┏━━

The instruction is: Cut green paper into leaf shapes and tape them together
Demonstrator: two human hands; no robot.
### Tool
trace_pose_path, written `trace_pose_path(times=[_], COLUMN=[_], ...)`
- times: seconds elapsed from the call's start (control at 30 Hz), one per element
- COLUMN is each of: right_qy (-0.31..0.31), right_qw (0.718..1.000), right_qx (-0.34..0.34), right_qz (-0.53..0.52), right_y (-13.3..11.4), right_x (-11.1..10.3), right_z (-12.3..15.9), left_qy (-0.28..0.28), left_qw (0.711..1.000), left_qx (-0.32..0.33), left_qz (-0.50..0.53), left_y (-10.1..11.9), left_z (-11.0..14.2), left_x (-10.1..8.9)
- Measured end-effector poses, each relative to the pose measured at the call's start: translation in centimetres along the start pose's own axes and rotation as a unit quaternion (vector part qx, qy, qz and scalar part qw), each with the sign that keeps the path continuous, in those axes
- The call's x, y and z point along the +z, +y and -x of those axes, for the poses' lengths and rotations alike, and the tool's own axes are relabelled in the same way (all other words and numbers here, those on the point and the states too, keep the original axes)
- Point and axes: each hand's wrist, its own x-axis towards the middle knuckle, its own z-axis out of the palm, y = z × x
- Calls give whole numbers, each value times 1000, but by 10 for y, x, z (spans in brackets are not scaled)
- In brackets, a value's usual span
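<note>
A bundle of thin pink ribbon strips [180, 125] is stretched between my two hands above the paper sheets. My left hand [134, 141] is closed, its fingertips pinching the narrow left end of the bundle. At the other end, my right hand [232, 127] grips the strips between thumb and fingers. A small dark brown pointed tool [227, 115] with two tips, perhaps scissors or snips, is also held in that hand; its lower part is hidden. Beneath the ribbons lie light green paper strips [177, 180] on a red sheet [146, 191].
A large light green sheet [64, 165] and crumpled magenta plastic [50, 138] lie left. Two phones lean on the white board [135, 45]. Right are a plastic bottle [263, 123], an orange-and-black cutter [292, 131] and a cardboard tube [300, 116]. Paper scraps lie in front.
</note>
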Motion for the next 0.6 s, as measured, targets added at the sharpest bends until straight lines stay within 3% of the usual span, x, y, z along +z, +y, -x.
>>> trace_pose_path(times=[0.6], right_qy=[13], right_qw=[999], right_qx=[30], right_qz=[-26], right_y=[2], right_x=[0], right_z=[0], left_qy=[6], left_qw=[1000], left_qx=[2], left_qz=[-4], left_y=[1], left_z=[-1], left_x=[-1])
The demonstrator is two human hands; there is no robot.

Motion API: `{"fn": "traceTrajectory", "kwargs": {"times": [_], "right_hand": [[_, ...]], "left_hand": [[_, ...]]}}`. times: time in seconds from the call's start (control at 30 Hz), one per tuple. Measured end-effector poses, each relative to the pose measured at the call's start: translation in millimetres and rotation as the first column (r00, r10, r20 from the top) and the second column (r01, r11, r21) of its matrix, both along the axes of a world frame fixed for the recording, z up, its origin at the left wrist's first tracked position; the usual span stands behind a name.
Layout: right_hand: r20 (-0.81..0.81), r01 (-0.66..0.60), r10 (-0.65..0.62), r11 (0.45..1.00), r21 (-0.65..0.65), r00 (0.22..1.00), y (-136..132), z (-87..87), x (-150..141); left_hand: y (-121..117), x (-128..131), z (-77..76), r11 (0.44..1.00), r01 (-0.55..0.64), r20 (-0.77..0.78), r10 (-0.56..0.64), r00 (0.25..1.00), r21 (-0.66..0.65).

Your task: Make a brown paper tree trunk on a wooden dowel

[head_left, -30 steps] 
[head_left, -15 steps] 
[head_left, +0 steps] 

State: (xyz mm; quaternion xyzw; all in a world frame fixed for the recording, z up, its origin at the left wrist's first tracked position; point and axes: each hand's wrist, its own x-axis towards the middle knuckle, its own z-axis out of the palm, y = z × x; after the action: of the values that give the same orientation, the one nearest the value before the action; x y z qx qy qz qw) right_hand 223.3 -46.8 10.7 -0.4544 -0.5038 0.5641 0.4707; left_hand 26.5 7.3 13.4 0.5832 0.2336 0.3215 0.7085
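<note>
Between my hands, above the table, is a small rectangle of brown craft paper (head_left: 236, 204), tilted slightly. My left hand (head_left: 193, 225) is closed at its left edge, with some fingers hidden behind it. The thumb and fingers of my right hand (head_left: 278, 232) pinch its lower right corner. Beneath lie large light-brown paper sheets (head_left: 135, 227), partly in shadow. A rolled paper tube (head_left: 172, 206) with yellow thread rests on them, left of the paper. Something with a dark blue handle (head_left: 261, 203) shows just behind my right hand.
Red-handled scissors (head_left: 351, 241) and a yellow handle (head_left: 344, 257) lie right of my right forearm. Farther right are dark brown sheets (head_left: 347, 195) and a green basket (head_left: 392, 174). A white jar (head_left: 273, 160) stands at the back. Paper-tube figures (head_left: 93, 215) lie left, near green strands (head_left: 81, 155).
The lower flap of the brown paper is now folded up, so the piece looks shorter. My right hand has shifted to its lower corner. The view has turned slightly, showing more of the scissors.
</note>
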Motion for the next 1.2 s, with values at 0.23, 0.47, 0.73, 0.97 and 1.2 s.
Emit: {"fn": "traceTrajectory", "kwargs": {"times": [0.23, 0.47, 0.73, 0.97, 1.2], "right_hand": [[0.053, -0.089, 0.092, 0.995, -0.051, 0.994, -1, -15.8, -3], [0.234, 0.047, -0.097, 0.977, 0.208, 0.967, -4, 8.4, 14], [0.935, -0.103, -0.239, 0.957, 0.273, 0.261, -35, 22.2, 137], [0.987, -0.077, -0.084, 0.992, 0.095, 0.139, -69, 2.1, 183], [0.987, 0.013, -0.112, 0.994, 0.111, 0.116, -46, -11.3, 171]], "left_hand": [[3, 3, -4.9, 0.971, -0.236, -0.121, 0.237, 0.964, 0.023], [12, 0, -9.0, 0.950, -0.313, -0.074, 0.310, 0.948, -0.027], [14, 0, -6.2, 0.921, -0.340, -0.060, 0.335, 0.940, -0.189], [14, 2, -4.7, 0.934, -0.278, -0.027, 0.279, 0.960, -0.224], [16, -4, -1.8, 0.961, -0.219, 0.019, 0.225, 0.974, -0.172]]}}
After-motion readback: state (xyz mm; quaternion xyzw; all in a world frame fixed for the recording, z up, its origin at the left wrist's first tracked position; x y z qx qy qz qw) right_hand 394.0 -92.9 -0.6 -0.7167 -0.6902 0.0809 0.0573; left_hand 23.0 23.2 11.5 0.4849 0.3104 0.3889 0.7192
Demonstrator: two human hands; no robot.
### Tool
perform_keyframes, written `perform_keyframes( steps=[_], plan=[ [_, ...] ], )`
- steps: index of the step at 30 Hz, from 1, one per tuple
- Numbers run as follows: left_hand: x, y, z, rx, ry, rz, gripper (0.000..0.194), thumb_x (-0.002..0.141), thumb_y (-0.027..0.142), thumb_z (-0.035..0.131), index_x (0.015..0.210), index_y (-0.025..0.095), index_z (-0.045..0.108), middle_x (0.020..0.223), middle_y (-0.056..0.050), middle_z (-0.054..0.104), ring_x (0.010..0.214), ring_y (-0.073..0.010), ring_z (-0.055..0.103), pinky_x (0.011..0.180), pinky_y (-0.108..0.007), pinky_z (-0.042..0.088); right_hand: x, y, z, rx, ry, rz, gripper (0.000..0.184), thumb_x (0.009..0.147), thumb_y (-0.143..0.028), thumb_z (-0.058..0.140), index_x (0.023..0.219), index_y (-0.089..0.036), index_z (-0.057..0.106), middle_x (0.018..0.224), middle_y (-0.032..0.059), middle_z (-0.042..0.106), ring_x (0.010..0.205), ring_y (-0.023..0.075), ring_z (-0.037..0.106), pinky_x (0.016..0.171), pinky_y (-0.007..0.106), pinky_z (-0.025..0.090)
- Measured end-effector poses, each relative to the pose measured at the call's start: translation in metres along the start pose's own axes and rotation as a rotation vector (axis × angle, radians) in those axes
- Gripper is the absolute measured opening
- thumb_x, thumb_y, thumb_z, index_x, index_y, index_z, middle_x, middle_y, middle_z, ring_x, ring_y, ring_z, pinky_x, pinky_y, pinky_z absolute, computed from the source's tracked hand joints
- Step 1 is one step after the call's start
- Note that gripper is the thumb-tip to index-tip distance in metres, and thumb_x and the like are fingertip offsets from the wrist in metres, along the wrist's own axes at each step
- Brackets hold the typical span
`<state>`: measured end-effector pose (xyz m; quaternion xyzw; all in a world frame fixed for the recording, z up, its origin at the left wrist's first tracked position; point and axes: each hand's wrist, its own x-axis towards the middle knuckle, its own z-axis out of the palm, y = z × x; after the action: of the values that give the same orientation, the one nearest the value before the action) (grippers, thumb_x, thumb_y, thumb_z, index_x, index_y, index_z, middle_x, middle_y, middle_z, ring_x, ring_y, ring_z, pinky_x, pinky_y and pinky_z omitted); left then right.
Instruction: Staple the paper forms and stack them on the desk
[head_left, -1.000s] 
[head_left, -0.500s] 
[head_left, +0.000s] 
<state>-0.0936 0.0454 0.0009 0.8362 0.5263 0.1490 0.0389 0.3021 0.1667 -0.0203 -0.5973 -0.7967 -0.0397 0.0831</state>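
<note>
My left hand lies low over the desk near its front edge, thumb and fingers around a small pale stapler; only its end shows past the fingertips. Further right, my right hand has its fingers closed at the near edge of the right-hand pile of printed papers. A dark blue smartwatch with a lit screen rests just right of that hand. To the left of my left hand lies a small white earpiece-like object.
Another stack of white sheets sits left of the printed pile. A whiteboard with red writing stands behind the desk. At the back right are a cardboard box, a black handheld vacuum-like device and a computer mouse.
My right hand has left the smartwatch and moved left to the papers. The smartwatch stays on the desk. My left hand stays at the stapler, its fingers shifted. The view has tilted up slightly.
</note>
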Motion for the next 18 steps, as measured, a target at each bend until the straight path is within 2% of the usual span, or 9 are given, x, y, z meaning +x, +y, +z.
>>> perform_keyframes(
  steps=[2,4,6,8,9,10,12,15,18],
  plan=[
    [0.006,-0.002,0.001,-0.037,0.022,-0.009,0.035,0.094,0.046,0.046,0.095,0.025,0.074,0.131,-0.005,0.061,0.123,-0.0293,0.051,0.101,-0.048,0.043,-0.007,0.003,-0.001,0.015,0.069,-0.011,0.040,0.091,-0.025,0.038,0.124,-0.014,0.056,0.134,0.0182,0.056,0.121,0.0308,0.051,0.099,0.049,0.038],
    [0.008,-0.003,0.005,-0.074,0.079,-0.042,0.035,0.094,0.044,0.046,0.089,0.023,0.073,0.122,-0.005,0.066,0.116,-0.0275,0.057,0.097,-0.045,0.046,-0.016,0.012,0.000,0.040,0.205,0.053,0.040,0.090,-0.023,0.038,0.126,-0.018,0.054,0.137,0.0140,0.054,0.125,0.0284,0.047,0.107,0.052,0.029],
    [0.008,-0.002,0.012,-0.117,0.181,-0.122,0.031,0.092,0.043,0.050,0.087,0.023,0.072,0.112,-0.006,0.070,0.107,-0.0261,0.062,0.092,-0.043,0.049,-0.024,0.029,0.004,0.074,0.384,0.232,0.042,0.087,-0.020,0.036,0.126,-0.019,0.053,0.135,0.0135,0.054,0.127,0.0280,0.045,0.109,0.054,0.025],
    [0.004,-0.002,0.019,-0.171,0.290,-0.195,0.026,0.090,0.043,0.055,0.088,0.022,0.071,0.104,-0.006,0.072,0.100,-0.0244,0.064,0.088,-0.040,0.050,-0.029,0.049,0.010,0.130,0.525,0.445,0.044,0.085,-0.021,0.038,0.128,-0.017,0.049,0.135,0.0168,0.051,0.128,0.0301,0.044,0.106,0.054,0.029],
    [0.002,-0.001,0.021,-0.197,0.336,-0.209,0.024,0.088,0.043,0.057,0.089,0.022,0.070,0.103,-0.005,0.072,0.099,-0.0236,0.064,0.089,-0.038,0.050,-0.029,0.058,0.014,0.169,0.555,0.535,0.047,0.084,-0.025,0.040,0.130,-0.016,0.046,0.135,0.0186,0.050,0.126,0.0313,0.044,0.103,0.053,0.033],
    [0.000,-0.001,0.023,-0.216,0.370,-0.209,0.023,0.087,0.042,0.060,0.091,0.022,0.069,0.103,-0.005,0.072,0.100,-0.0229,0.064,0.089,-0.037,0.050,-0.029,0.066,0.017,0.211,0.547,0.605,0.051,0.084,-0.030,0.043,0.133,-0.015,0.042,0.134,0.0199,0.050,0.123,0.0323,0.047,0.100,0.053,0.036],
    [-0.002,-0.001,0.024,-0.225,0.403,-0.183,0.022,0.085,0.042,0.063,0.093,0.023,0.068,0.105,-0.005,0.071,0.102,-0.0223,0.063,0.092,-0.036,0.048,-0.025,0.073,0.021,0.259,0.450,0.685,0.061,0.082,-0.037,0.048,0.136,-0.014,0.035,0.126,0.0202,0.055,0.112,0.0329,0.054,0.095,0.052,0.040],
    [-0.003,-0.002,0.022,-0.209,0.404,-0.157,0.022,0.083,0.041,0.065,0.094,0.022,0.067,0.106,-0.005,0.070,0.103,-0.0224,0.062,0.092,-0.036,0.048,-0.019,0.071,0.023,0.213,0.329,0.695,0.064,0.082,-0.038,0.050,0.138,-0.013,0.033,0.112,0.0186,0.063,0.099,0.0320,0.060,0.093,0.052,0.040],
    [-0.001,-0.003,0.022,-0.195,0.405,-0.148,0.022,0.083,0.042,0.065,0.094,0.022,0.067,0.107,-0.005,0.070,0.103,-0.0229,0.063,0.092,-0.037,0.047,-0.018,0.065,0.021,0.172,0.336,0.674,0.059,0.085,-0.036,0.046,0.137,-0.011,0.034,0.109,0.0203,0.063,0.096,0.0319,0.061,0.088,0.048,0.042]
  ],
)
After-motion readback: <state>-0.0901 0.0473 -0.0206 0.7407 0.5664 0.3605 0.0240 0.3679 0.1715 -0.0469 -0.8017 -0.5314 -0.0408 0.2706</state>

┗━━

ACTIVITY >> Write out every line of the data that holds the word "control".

YOUR RESPONSE >>
- times: seconds elapsed from the call's start (control at 30 Hz), one per element
Motion API: `{"fn": "traceTrajectory", "kwargs": {"times": [_], "right_hand": [[_, ...]], "left_hand": [[_, ...]]}}`. times: time in seconds from the call's start (control at 30 Hz), one per tuple. Measured end-effector poses, each relative to the pose measured at the call's start: translation in millimetres and rotation as the first column (r00, r10, r20 from the top) and the second column (r01, r11, r21) of its matrix, both along the axes of a world frame fixed for the recording, z up, its origin at the left wrist's first tracked position; the usual span stands behind a name.

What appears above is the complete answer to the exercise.